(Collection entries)
= = =
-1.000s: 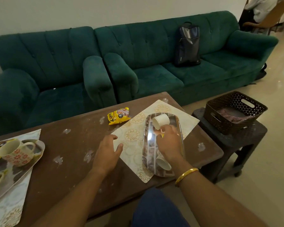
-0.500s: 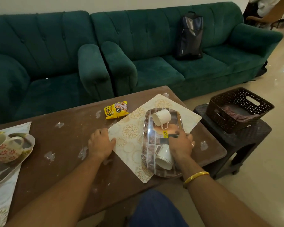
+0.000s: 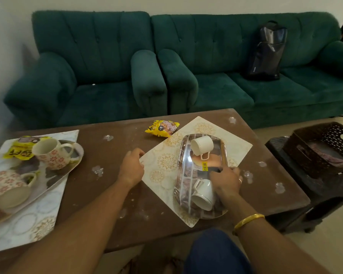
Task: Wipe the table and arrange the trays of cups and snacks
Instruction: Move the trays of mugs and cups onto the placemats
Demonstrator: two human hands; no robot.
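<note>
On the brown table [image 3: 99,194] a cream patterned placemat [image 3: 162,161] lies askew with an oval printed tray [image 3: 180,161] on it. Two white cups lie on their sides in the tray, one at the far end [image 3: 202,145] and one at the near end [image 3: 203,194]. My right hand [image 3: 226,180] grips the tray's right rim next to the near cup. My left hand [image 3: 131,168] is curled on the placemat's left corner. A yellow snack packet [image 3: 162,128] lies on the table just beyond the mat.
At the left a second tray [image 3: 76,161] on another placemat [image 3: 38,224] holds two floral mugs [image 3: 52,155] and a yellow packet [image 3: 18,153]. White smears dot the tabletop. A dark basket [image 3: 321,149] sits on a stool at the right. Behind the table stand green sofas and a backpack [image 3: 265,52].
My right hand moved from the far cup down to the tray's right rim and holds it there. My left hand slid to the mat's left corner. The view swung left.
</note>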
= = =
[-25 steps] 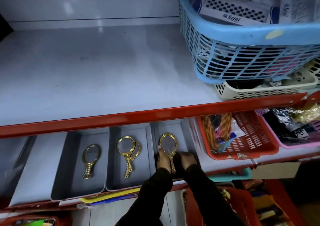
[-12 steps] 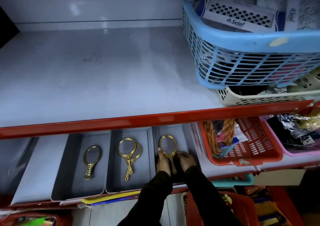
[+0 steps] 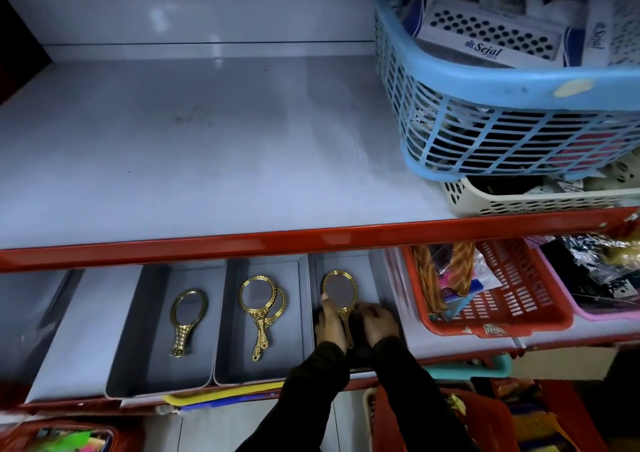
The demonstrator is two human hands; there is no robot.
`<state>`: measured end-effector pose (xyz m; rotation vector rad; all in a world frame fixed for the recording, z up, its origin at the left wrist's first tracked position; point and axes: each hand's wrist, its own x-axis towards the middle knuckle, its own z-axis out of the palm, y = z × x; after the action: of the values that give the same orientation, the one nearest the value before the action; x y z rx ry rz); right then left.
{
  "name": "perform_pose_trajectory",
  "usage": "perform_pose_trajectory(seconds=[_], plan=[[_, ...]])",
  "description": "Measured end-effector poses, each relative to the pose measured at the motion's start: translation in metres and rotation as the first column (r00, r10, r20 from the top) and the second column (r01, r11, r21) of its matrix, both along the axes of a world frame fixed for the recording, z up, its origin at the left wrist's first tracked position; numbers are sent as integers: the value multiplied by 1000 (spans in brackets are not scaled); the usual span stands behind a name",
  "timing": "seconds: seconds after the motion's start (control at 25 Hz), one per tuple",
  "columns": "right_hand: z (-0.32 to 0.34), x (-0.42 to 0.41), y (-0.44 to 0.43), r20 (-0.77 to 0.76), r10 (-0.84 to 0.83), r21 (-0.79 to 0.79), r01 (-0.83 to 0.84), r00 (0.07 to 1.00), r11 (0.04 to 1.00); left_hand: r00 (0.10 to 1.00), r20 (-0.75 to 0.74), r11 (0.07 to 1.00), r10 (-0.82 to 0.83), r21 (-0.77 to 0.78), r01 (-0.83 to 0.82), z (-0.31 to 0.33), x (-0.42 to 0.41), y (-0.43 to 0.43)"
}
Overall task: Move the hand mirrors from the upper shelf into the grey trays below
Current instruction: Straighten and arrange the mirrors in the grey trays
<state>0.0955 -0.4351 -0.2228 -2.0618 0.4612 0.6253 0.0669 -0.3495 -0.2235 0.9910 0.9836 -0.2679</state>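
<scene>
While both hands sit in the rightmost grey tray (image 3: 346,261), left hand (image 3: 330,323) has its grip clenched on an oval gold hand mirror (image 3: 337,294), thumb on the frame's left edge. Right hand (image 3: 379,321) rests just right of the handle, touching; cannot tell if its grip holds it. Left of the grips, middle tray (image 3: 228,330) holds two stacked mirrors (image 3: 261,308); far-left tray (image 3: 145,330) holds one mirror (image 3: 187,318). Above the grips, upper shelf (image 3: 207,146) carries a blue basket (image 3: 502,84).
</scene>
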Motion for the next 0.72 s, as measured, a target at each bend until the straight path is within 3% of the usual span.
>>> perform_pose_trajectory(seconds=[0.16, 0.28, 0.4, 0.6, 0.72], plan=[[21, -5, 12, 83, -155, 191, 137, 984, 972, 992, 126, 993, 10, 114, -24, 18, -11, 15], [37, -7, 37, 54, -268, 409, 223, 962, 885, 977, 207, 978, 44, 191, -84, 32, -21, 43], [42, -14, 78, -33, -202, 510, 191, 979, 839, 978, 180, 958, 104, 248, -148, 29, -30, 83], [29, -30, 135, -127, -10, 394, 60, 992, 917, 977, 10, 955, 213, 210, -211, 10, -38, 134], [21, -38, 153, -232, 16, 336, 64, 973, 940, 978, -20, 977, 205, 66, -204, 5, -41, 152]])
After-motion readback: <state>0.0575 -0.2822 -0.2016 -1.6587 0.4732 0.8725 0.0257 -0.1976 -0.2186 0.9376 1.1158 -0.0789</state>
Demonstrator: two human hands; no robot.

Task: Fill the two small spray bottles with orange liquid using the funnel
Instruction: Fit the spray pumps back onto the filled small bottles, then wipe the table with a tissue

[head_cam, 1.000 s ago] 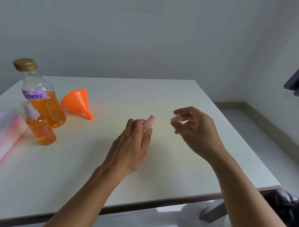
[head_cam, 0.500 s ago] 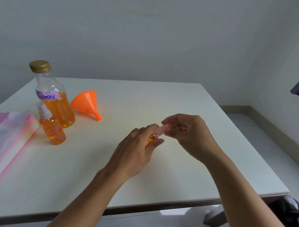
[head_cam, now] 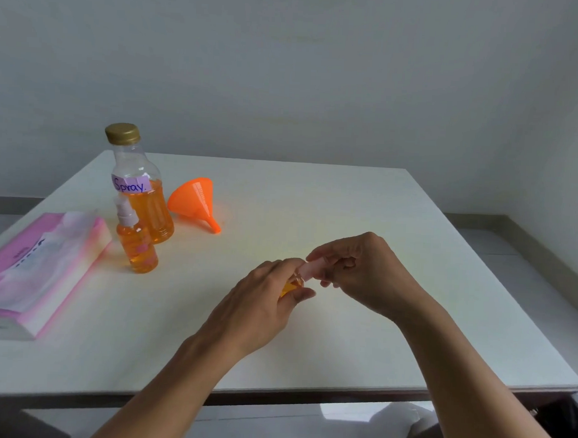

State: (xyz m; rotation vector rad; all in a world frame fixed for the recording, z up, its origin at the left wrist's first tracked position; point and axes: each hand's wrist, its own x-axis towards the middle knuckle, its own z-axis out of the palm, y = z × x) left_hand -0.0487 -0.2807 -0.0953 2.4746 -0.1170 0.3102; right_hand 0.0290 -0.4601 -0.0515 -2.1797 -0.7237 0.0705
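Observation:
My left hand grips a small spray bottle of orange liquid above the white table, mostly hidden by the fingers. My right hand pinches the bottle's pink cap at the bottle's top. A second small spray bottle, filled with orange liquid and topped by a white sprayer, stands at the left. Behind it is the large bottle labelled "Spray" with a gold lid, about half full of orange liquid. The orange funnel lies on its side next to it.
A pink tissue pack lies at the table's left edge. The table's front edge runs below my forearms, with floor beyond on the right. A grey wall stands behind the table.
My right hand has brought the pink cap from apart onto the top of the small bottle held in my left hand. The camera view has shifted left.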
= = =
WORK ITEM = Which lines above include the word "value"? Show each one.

SOLUTION TO THIS TASK =
`<state>`: measured end-effector pose (xyz m; rotation vector rad; all in a world frame fixed for the recording, z up, its origin at the left wrist's first tracked position; point and axes: each hand's wrist, its own x-axis towards the middle knuckle, its own z-axis out of the palm, y = z × x; after the action: of the values that give the same orientation, the one nearest the value before the action; x y z rx ry rz); right then left.
  "description": "Measured end-effector poses, each relative to the pose measured at the motion's start: translation in metres and rotation as the first column (r00, r10, r20 from the top) and the second column (r01, r11, r21) of its matrix, both along the axes of a world frame fixed for the recording, z up, its origin at the left wrist's first tracked position; numbers are sent as integers: the value multiplied by 1000 (spans in brackets are not scaled); the usual span stands behind a name",

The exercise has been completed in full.